La réalité et l’intensité de ces nuisances avaient été objectivées par un rapport de mesures acoustiques établi par un Bureau d’Etudes Techniques (BET) spécialisé qui avait conclu au fait que « les niveaux d’émergences [étaient] très supérieurs aux tolérances réglementaires ».

Ainsi, l’intensité des nuisances était telle qu’elle empêchait les demandeurs de jouir sereinement de leur bien immobilier et dégradait leur santé, notamment par des troubles du sommeil.

B. Procédure.

Les époux X. avaient tout d’abord entrepris des démarches amiables auprès de la SAS Y., laquelle avait reconnu l’aggravation des nuisances sonores due à l’organisation d’évènements musicaux au sein du camping.

Face à l’inefficacité de ces démarches, les époux X. avaient mis en demeure la SAS Y. de cesser les nuisances sonores et de respecter la législation applicable. Ils avaient également fait part de cette situation au Maire et au Préfet.

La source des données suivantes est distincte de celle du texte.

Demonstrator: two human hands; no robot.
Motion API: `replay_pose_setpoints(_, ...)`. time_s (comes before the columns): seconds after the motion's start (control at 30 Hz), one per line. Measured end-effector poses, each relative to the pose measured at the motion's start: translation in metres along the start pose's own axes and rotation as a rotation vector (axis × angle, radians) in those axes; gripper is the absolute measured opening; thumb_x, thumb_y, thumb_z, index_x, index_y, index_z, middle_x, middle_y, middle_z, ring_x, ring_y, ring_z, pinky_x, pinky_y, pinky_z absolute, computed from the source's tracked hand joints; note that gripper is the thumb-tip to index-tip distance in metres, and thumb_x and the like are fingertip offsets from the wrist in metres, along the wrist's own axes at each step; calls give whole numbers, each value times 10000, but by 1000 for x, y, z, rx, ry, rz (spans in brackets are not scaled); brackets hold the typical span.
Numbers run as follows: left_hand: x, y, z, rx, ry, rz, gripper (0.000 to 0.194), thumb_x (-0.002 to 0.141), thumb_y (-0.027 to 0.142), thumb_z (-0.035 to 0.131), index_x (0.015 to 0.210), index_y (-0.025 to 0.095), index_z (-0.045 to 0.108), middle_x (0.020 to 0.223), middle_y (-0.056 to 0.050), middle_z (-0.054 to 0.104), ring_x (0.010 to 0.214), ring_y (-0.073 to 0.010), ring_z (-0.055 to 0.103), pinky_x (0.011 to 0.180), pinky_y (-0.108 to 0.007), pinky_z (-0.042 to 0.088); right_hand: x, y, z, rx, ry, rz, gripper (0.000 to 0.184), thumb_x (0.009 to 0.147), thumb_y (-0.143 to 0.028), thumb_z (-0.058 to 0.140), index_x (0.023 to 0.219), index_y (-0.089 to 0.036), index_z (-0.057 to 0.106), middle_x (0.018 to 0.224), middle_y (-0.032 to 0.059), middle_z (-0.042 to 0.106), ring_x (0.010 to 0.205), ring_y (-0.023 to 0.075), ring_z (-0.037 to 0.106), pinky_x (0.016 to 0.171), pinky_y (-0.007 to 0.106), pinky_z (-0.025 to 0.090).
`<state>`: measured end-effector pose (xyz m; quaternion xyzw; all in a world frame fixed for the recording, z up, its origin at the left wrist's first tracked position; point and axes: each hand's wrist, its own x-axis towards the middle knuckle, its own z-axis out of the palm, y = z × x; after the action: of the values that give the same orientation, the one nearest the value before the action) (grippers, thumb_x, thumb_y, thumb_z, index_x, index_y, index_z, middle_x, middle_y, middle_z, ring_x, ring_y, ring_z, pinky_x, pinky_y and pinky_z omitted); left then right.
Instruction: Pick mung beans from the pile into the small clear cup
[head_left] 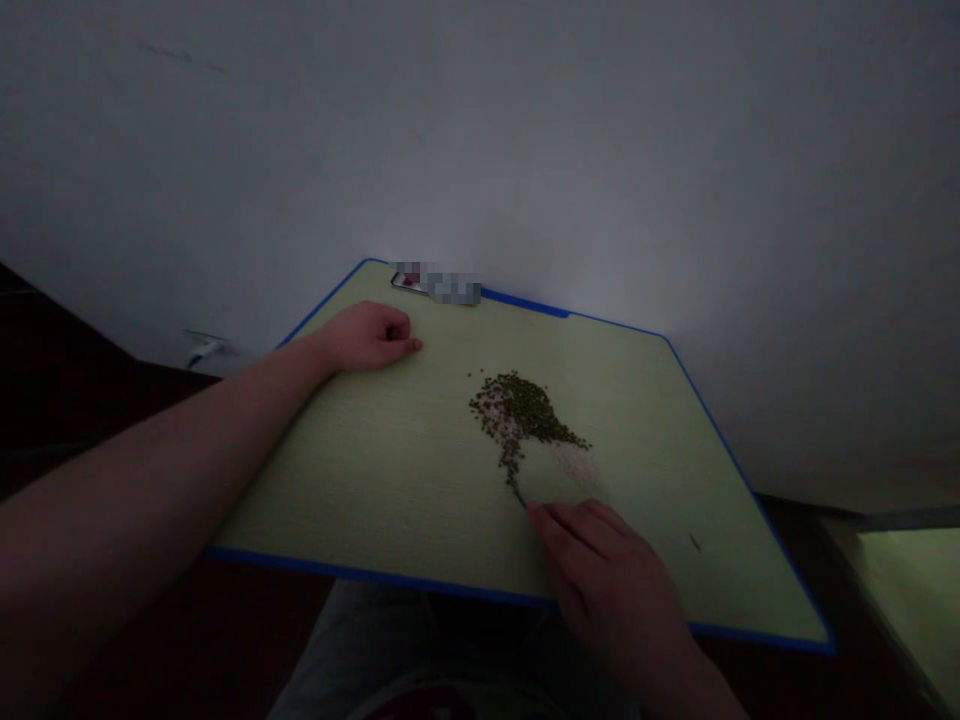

C’est à la suite de ces démarches que les époux X. avaient fait appel à un BET spécialiste de l’acoustique, afin de mesurer les valeurs d’émergences (différence entre le bruit ambiant comprenant les nuisances sonores générées par le camping et le bruit résiduel représentatif de l’ambiance sonore en l’absence de ce bruit particulier à l’origine des nuisances sonores).

Ces mesures avaient mis en évidence des dépassements des émergences réglementaires tolérées.

Afin de faire établir la réalité des nuisances par un expert judiciaire, les époux X. avaient sollicité une expertise en référé au visa de l’article 145 du Code de procédure civile devant le Président du Tribunal judiciaire de Montpellier.

A cette occasion, ils avaient également sollicité du juge des référés qu’il condamne l’exploitant du camping à la cessation des nuisances sonores sous astreinte, dans l’attente de la réalisation complète de l’expertise, au visa de l’article 835 du code de procédure civile (relatif à la cessation du trouble manifestement illicite).

C. Décision du juge.

Par une ordonnance de référé rendue le 1er juin 2023, le Tribunal judiciaire de Montpellier a fait droit aux demandes de Monsieur et Madame X en ordonnant la réalisation d’une mesure d’expertise judiciaire aux frais avancés des époux X.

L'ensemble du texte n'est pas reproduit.